Iván Cepeda lidera las encuestas como candidato presidencial del gobierno progresista, mientras la oposición lo cuestiona duramente. A pesar de las críticas, Petro mantiene aprobación cercana al 50% entre los colombianos. Los analistas señalan que la derecha no ha logrado contrarrestar efectivamente el apoyo que genera el gobierno entre los sectores vulnerables del país.
Cuando Gustavo Petro llegó a Palacio de Nariño hace casi cuatro años, cambió algo fundamental en la política colombiana. Por primera vez, un exguerrillero ocupaba el cargo más importante del país después de ganar unas elecciones reñidas. Dos siglos de dominación de las élites tradicionales se resquebrajaban. Aquellas mismas élites que se disputaban el poder entre sí pero jamás lo cedían a otros.
El experimento de integrar a sectores tradicionales en el gobierno duró poco. La oposición levantó una barrera infranqueable contra casi todas las iniciativas reformistas del mandatario. Las acusaciones no cesan: que si es inepto, que si es antidemocrático, que quiere eternizarse en el cargo.
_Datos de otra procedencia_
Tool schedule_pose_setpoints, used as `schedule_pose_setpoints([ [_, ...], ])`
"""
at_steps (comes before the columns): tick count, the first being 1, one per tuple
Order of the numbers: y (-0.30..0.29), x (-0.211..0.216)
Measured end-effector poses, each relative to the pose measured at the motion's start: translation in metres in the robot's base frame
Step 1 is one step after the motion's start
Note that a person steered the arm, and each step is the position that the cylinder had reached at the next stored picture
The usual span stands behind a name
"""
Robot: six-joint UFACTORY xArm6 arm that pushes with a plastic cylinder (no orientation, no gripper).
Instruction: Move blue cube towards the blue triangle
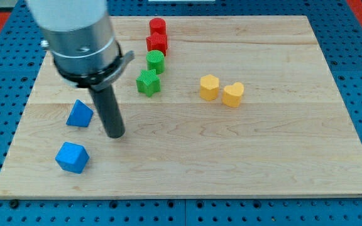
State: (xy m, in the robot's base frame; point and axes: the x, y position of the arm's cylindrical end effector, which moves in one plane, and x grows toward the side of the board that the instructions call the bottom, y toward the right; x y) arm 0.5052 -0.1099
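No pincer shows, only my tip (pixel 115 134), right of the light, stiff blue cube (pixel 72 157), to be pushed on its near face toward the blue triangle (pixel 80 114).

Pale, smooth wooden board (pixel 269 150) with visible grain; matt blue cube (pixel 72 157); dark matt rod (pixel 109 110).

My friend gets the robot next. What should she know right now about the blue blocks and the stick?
My tip rests on the board, to the right of the blue triangle and up-right of the blue cube. It touches neither block.
The blue cube sits near the view's bottom left, just below the blue triangle, with a small gap between them.
Done: the two blue blocks are already close, but apart.
Left: probably bring my tip below the blue cube and nudge it up toward the blue triangle.
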Motion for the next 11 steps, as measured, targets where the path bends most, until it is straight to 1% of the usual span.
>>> schedule_pose_setpoints([
  [1,0.005,0.031],
  [2,-0.026,0.049],
  [3,-0.071,0.049],
  [4,-0.052,0.034],
  [6,0.224,0.023],
  [7,0.278,-0.03],
  [8,0.272,-0.076],
  [9,0.208,-0.086],
  [10,0.178,-0.09],
  [11,0.163,-0.106],
])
Algunos van más lejos y aseguran que la política de Paz Total fracasó, que el narcotráfico crece, que la violencia en los territorios se descontrola. La narrativa opositora es contundente: Petro es un peligro para Colombia, comparable con Venezuela.
Sin embargo, la realidad que muestran los números es otra. Las encuestas dan a Petro una aceptación que ronda el 50%. Y su heredero político, Iván Cepeda, se mantiene en el primer lugar de las preferencias desde que la carrera presidencial se intensificó hace meses. Lejos de desmoronarse por los insultos constantes que llueven desde la derecha, Cepeda trabaja decidido por lograr un triunfo en primera vuelta.
Los analistas que observan el panorama político tienen una conclusión incómoda para la oposición: la derecha no ha sido inteligente estratégicamente. Su error fue no comprender que la verdadera fortaleza de Petro está en haber puesto la atención en las mayorías vulnerables de Colombia. Esa gente que durante décadas estuvo invisible en los discursos presidenciales ahora se siente escuchada, respetada, con presencia nacional.
Mientras la derecha quiere borrar a Petro del mapa político, esas mismas mayorías parecen estar dispuestas a continuar buscando dignificación a través de Cepeda. El interrogante que flota en el aire es qué puede ocurrir en un país donde la izquierda logre consolidar su proyecto en una segunda administración consecutiva.